Tutors: Juha Mehtonen, Trung Ngo Trong


Loading libraries and dataset


In [ ]:
%matplotlib inline
from __future__ import print_function, absolute_import, division
import matplotlib
matplotlib.use('Agg')
from matplotlib import pyplot as plt
from IPython.core.pylabtools import figsize
figsize(12, 6)

import os
import sys

from scipy.stats import itemfreq
import numpy as np
np.random.seed(1208)

from utils import (rotate, shift, zoom, shear, one_hot, cifar_labels,
                   plot_hist)

from keras.utils.generic_utils import Progbar
from keras.models import Sequential
from keras.layers import Dense, Dropout, Reshape
from keras.layers import Conv2D, MaxPooling2D, Flatten
from keras.optimizers import RMSprop

What do we need for this task:

  • numpy and scipy: for loading images and matrix manipulation
  • utils: for some shortcuts to images transformation
  • keras: powerful neural network library for training the classifier

Constants

Setting the amount of training, validating, and testing data here


In [ ]:
NB_OF_VISUALIZATION = 25
TRAINING_PORTION = 0.5
VALID_PORTION = 0.2

Loading and visualize the MNIST dataset


In [ ]:
x = np.load('MNIST_x.npy')
y = np.load('MNIST_y.npy')
print("MNIST shapes:", x.shape, y.shape)

# ====== visualize the data ====== #
fig = plt.figure()
labels = ''
n = int(np.sqrt(NB_OF_VISUALIZATION))
for i in range(NB_OF_VISUALIZATION):
    ax = plt.subplot(n, n, i + 1)
    ax.axis('off')
    # plot grey scale image require 2D array
    plt.imshow(x[i][:, :, 0], cmap=plt.cm.Greys_r)
    ax.set_title("Number: %d" % y[i])

What can we see from the images?

  • The image is grayscale, binary photos(i.e. features are 0 or 1)
  • Not much rotation or translation appeared to different images from the same digit
  • The labels are matched with the images, hence, the provided dataset is clean and sound

Augmentation images for training

Since only 50 % of the dataset is used for training, it is good idea to perform data augmentation ?

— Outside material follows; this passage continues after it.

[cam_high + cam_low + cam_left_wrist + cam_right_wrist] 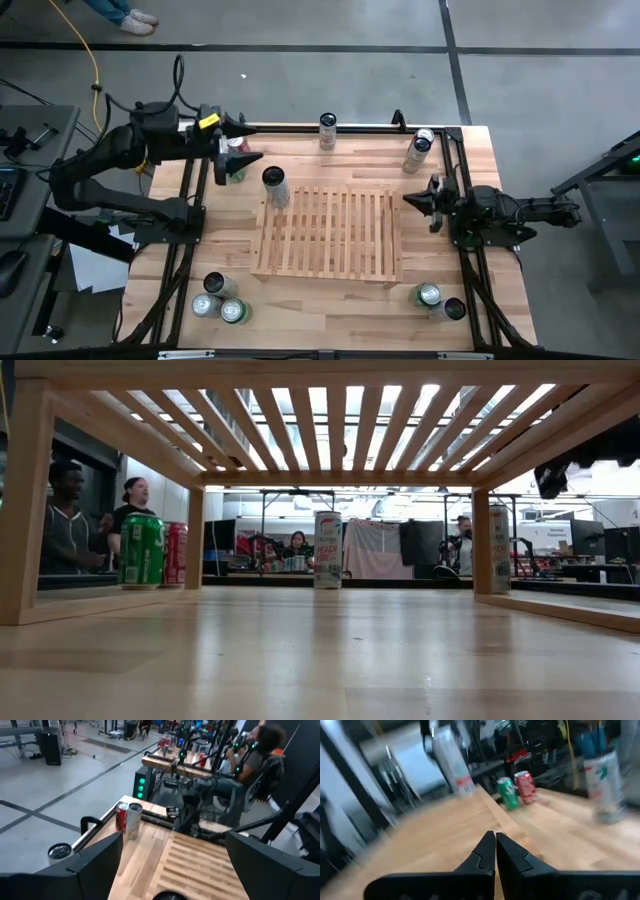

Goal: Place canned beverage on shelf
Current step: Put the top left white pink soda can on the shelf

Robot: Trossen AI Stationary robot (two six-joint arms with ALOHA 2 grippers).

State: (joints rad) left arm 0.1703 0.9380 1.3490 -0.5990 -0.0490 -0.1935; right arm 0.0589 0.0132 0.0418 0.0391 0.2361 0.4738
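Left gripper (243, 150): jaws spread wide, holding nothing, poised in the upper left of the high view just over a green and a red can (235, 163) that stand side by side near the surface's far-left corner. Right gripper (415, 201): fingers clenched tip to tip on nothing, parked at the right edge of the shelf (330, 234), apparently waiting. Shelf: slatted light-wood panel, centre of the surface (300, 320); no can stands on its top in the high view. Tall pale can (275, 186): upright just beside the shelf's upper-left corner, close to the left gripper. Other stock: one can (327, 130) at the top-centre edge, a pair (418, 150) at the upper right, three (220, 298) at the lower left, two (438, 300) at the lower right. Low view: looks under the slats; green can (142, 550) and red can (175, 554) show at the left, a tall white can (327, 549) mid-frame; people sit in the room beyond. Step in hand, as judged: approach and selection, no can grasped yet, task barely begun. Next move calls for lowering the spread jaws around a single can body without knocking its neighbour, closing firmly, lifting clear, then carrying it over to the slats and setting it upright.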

The idea of data augmentation is:

Increasing the amount of data by introducing noise, or transformation to original images to create a more robust dataset.

There are four basic image transformation can be applied:

  • Rotation
  • Translation(shift)
  • Zooming
  • Shearing

All are visualized by following figures.


In [ ]:
img = x[0]

fig = plt.figure()
ax = plt.subplot(2, 4, 1)
ax.imshow(img[:, :, 0], cmap=plt.cm.Greys_r)
ax.axis('off')
ax.set_title('Original image')

ax = plt.subplot(2, 4, 2)
ax.imshow(rotate(img, 45)[:, :, 0], cmap=plt.cm.Greys_r)
ax.axis('off')
ax.set_title('Rotated positive')

ax = plt.subplot(2, 4, 2)
ax.imshow(rotate(img, -45)[:, :, 0], cmap=plt.cm.Greys_r)
ax.axis('off')
ax.set_title('Rotated negative')

ax = plt.subplot(2, 4, 3)
ax.imshow(shift(img, 0.2, 0.2)[:, :, 0], cmap=plt.cm.Greys_r)
ax.axis('off')
ax.set_title('Shift positive')

ax = plt.subplot(2, 4, 4)
ax.imshow(shift(img, -0.2, -0.2)[:, :, 0], cmap=plt.cm.Greys_r)
ax.axis('off')
ax.set_title('Shift negative')

ax = plt.subplot(2, 4, 5)
ax.imshow(zoom(img, 2, 2)[:, :, 0], cmap=plt.cm.Greys_r)
ax.axis('off')
ax.set_title('Zoom small')

ax = plt.subplot(2, 4, 6)
ax.imshow(zoom(img, 0.8, 0.8)[:, :, 0], cmap=plt.cm.Greys_r)
ax.axis('off')
ax.set_title('Zoom big')

ax = plt.subplot(2, 4, 7)
ax.imshow(shear(img, 0.8)[:, :, 0], cmap=plt.cm.Greys_r)
ax.axis('off')
ax.set_title('Shear negative')

ax = plt.subplot(2, 4, 8)
ax.imshow(shear(img, -0.8)[:, :, 0], cmap=plt.cm.Greys_r)
ax.axis('off')
ax.set_title('Shear positive')

Data splitting for training classifiers

We are interested in the generalization ability of the model to new data, it is important to create reliable datasets for evaluating this criterion.

Since the model is fitted on training set, the performance on training data is trivial. As a result, we split the dataset into 3 partitions:

  • Training set
  • Validating set: for model selection, hyper - parameters fine tuning.
  • Testing set: for final evaluation of the model, since the model has never seen those data, its performance is closest to the generalization ability

In [ ]:
permutation = np.random.permutation(len(x))
x = x[permutation]
y = y[permutation]

nb_train = int(TRAINING_PORTION * len(x))
nb_valid = int(VALID_PORTION * len(x))
nb_test = len(x) - nb_train - nb_valid

x_train = x[:nb_train]
y_train = y[:nb_train]

x_valid = x[nb_train:nb_train + nb_valid]
y_valid = y[nb_train:nb_train + nb_valid]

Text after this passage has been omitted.